Penurunan posisi aset finansial luar negeri juga dipengaruhi oleh pelemahan harga aset dan penguatan nilai tukar dolar AS terhadap beberapa mata uang negara penempatan aset, di tengah meningkatnya posisi aset investasi langsung, investasi portofolio, dan investasi lainnya.

Posisi kewajiban finansial luar negeri Indonesia menurun di tengah aliran masuk modal asing pada investasi langsung dan investasi portofolio yang tetap terjaga.

Posisi kewajiban finansial luar negeri Indonesia pada akhir kuartal I 2026 tercatat sebesar US$784,3 miliar, turun sebesar 5,8% (qtq) dari US$832,6 miliar pada akhir kuartal IV 2025. Penurunan tersebut terutama bersumber dari pelemahan nilai instrumen keuangan domestik di tengah kinerja investasi langsung yang tetap membukukan surplus yang mencerminkan tetap terjaganya kepercayaan investor terhadap prospek ekonomi domestik.

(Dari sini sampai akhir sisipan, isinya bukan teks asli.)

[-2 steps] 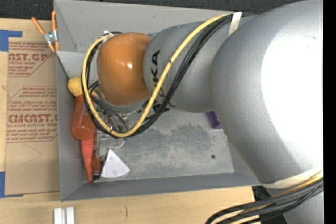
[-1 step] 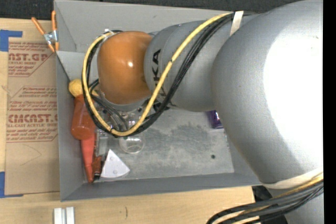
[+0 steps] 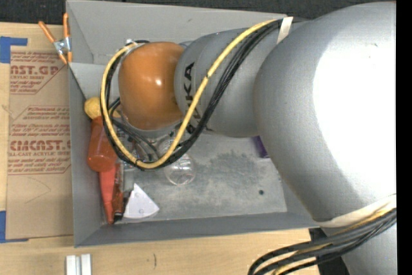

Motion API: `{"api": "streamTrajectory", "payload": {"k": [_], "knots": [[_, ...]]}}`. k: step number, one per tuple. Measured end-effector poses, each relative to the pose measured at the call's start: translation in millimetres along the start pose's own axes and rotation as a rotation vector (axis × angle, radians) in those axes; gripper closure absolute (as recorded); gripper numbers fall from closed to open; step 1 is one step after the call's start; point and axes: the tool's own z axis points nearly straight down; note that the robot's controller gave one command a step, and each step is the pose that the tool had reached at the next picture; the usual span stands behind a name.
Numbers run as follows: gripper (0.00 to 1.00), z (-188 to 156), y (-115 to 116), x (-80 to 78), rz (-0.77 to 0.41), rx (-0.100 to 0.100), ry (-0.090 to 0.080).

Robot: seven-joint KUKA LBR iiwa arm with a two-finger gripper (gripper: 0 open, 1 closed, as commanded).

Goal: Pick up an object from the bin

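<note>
Bottle (image 3: 98, 150), orange, lies against bin's (image 3: 82, 203) left wall; middle floor (image 3: 225, 180) bare.

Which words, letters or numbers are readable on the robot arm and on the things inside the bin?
"KA": black letters on the grey arm beside its orange cover; the letters below are crossed by cables and unreadable.
Orange plastic thing, white triangular piece, clear plastic piece: no text to read.

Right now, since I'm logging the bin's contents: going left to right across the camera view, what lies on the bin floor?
Orange translucent plastic piece → white triangular card → clear plastic piece → purple object.
</note>
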Motion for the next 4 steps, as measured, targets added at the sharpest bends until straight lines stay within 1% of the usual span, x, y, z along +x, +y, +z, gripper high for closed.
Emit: {"api": "streamTrajectory", "payload": {"k": [1,2,3,4], "knots": [[0.00,25,-9,-12.4,-0.158,0.003,-0.005],[0.00,37,-6,-7.7,0.028,0.008,-0.001],[0.00,38,-4,-9.2,0.006,0.013,-0.003],[0.00,40,-5,-3.0,-0.300,0.009,-0.027]]}}
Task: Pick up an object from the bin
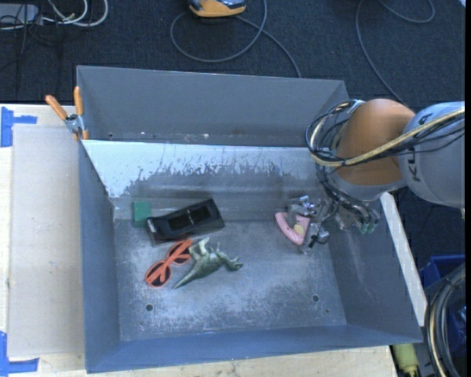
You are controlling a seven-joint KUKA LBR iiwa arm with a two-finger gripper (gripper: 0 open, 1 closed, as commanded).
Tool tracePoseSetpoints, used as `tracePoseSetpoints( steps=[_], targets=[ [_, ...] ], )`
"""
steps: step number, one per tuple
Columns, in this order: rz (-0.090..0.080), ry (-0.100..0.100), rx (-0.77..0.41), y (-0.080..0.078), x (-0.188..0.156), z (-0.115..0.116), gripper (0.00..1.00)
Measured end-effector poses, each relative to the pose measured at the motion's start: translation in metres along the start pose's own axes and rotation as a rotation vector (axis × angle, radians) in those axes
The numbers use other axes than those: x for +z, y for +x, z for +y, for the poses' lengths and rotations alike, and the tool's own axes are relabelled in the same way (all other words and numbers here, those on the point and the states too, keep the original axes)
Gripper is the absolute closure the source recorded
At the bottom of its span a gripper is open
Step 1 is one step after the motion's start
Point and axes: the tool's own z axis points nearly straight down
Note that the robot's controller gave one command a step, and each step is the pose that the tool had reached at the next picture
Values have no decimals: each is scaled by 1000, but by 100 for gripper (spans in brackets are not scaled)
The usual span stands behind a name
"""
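- Bin [102,234]: grey metal, with a few loose things on its floor.
- Arm [377,144]: enters from the view's right.
- End effector [312,228]: low over the floor's right part; clenched or released, I cannot tell.
- Black case [184,220], orange glasses [169,263], green dinosaur [208,261]: well apart, toward the view's left.
- Pink thing [286,225]: just beside the end effector on its bin-middle side, with its long axis slanting.
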Motion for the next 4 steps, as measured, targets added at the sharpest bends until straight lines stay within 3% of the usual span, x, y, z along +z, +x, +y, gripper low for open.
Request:
tracePoseSetpoints(
  steps=[1, 2, 3, 4],
  targets=[
    [0, 0, -1, 0, 0, 0, 100],
    [4, -3, -2, 3, -40, -8, 100],
    [3, -2, -3, 13, -107, -11, 100],
    [-4, 0, 8, -2, -134, 5, 100]
  ],
)
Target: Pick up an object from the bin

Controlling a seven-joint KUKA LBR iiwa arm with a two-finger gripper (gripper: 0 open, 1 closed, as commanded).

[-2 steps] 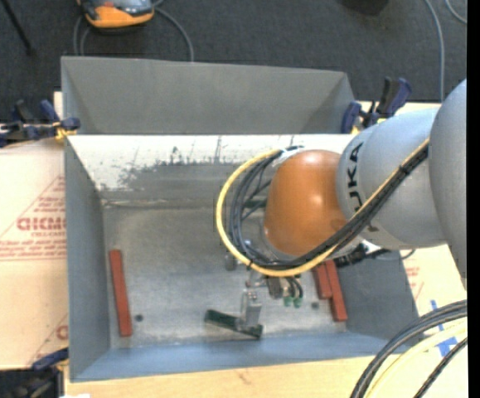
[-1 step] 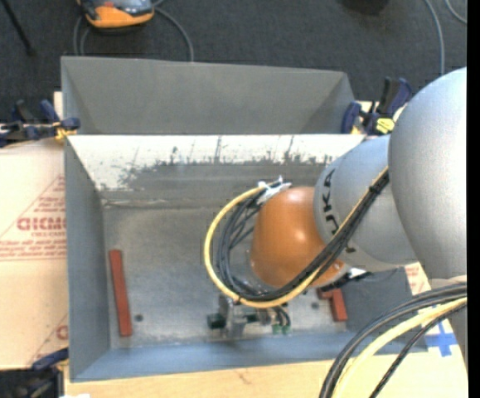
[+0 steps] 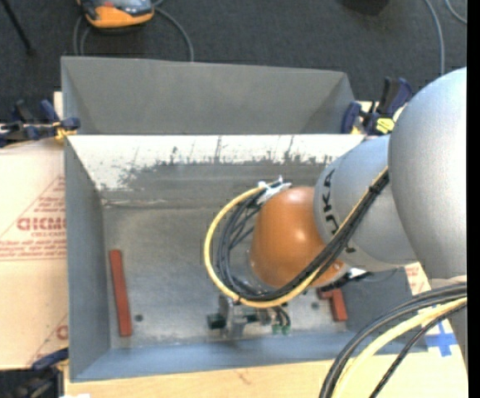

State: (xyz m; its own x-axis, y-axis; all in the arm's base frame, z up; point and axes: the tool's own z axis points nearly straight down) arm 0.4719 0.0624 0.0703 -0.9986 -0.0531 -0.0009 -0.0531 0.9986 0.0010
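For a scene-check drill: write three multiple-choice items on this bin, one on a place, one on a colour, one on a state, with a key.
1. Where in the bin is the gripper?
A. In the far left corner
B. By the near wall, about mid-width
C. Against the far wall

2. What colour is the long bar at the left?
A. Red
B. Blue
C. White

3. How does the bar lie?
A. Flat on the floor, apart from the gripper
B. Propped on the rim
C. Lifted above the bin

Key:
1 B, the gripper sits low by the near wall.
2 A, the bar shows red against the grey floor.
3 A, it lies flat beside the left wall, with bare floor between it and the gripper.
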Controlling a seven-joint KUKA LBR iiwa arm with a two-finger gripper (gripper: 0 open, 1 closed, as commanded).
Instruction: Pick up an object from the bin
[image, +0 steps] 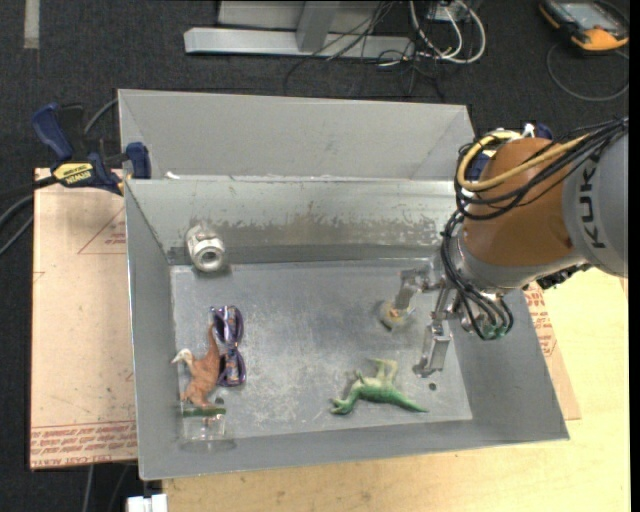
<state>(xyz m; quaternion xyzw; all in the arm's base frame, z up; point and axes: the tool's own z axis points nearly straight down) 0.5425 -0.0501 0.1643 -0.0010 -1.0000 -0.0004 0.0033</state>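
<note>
My gripper (412, 340) hangs low over the right part of the bin floor, fingers open with bare floor between them. A green toy dinosaur (378, 392) lies on its side just below and left of the nearer fingertip, apart from it. A small pale bit (389, 317) sits at the tip of the farther finger; I cannot tell whether it is a loose thing or part of the finger.
At the left of the bin lie purple sunglasses (228, 345), an orange toy animal (204, 375) and a clear plastic piece (205, 425). A silver can (206, 248) rests at the back left against the wall. The arm's orange cover and cables hang over the right rim.
</note>
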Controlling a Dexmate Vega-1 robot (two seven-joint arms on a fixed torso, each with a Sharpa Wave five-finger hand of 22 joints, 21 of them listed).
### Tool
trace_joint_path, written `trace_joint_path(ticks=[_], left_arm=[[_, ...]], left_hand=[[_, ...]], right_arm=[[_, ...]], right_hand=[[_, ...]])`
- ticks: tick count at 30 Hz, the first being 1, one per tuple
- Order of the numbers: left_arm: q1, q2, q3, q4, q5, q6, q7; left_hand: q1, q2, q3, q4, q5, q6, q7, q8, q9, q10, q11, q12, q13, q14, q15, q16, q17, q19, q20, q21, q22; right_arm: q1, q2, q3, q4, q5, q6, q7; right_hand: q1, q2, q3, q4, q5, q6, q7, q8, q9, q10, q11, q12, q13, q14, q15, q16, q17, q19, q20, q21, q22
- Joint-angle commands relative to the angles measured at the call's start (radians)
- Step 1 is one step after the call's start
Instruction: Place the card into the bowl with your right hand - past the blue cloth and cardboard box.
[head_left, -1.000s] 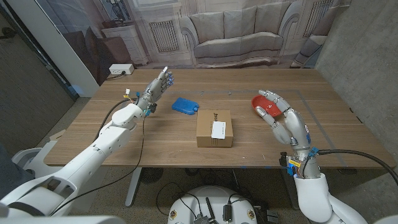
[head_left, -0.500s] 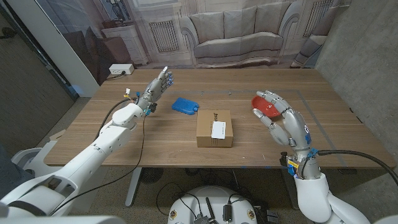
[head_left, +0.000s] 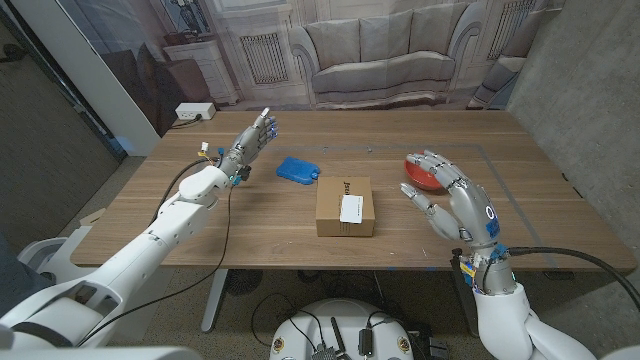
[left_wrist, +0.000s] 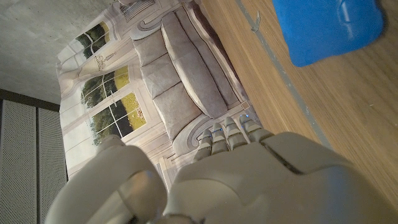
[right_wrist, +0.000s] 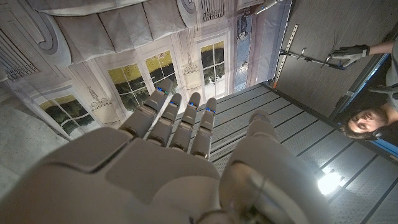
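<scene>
A white card (head_left: 351, 208) lies on top of the cardboard box (head_left: 344, 206) at the table's middle. The blue cloth (head_left: 296, 170) (left_wrist: 328, 28) lies just left of and behind the box. The red bowl (head_left: 422, 174) stands to the box's right, partly hidden behind my right hand (head_left: 455, 204). That hand is raised above the table, fingers spread, holding nothing (right_wrist: 168, 162). My left hand (head_left: 251, 140) is lifted over the table's left part, fingers straight and apart, also holding nothing (left_wrist: 230, 180).
The wooden table (head_left: 200, 230) has bare surface left of the box and along its front edge. A backdrop printed with a sofa (head_left: 380, 55) hangs behind the table. In the right wrist view a person (right_wrist: 367, 121) is at the picture's edge.
My right hand has drifted toward the table's front and lowered a little, uncovering more of the red bowl. The left arm, the card and the box have not moved.
</scene>
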Motion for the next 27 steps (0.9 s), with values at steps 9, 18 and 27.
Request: trace_joint_path(ticks=[9,18,27], left_arm=[[0.002,0.021,-0.007,-0.023,0.002,0.005,-0.007],[0.002,0.019,-0.01,-0.019,0.001,-0.001,-0.006],[0.007,0.022,-0.011,-0.022,0.002,0.001,-0.001]], left_hand=[[0.006,0.001,-0.009,-0.001,-0.005,0.006,0.001,0.004,0.003,0.001,-0.003,-0.001,0.005,0.001,-0.003,-0.001,0.003,-0.008,-0.04,0.001,0.005],[0.006,0.002,-0.01,-0.001,-0.005,0.006,0.001,0.004,0.003,0.002,-0.003,-0.001,0.005,0.0,-0.002,-0.002,0.003,-0.01,-0.038,0.001,0.005],[0.007,0.003,-0.011,-0.001,-0.006,0.006,0.002,0.004,0.003,0.002,-0.003,-0.001,0.005,-0.001,0.001,-0.002,0.003,-0.011,-0.037,0.001,0.006]], right_arm=[[-0.051,-0.118,-0.054,-0.05,-0.112,-0.191,-0.083],[-0.05,-0.155,-0.088,-0.056,-0.128,-0.255,-0.098],[-0.04,-0.2,-0.115,-0.062,-0.133,-0.304,-0.092]], right_hand=[[0.012,-0.015,0.002,-0.007,0.01,-0.004,-0.026,-0.002,0.006,-0.007,-0.022,-0.01,0.005,-0.015,-0.112,-0.01,0.002,-0.01,-0.114,-0.007,0.003],[0.04,-0.031,0.006,-0.022,0.018,-0.017,-0.036,-0.01,0.007,-0.022,-0.026,-0.018,0.006,-0.03,-0.11,-0.016,0.0,-0.02,-0.115,-0.015,0.002],[0.104,-0.055,0.02,-0.038,0.036,-0.028,-0.046,-0.017,0.009,-0.047,-0.033,-0.031,0.008,-0.053,-0.108,-0.021,0.0,-0.04,-0.109,-0.025,0.001]])
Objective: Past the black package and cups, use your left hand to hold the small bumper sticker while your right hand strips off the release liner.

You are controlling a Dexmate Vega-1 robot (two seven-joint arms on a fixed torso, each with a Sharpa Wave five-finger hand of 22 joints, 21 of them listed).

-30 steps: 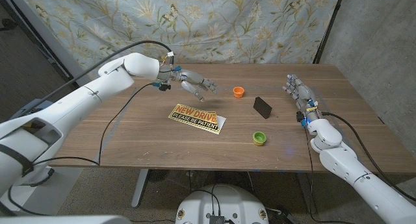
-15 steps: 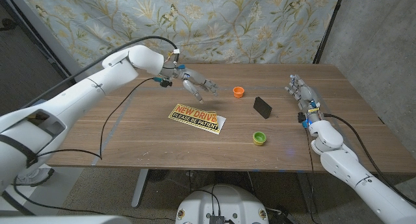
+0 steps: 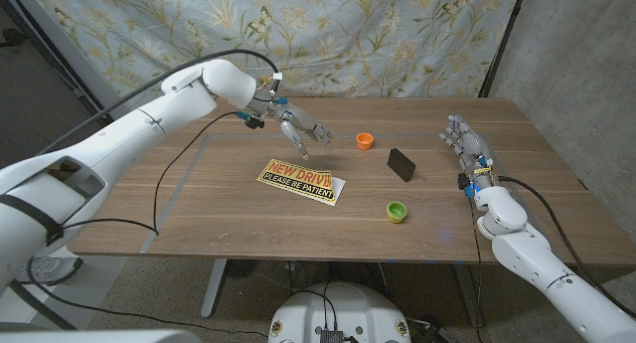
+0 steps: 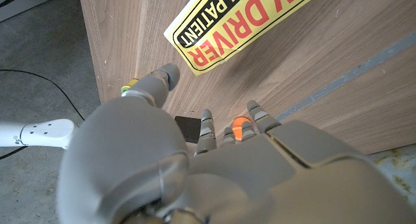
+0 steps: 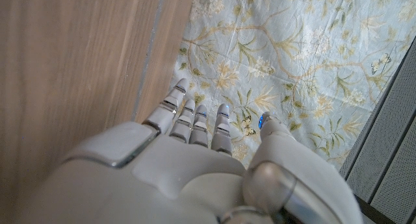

Posisi investasi portofolio dan investasi lainnya menurun sejalan dengan pembayaran surat utang sektor swasta dan pinjaman luar negeri yang jatuh tempo. Selain itu, posisi kewajiban finansial luar negeri juga dipengaruhi oleh pelemahan harga saham dan penguatan nilai tukar dolar AS terhadap mayoritas mata uang global, termasuk Rupiah.

Bank Indonesia memandang perkembangan posisi investasi internasional Indonesia pada triwulan I 2026 tetap terjaga, sehingga mendukung ketahanan eksternal. Hal ini tecermin dari rasio posisi investasi internasional Indonesia terhadap PDB pada triwulan I 2026 sebesar 15,5%, lebih rendah dibandingkan 18,9% pada triwulan IV 2025. 

Selain itu, struktur kewajiban posisi investasi internasional Indonesia juga didominasi oleh instrumen berjangka panjang (92,5%) terutama dalam bentuk investasi langsung. 

Ke depan, BI senantiasa mencermati dinamika perekonomian global yang dapat memengaruhi prospek PII Indonesia dan terus memperkuat respons bauran kebijakan yang didukung sinergi kebijakan yang erat dengan pemerintah dan otoritas terkait guna memperkuat ketahanan sektor eksternal. Selain itu, bank sentral akan terus memantau potensi risiko terkait kewajiban neto PII terhadap perekonomian.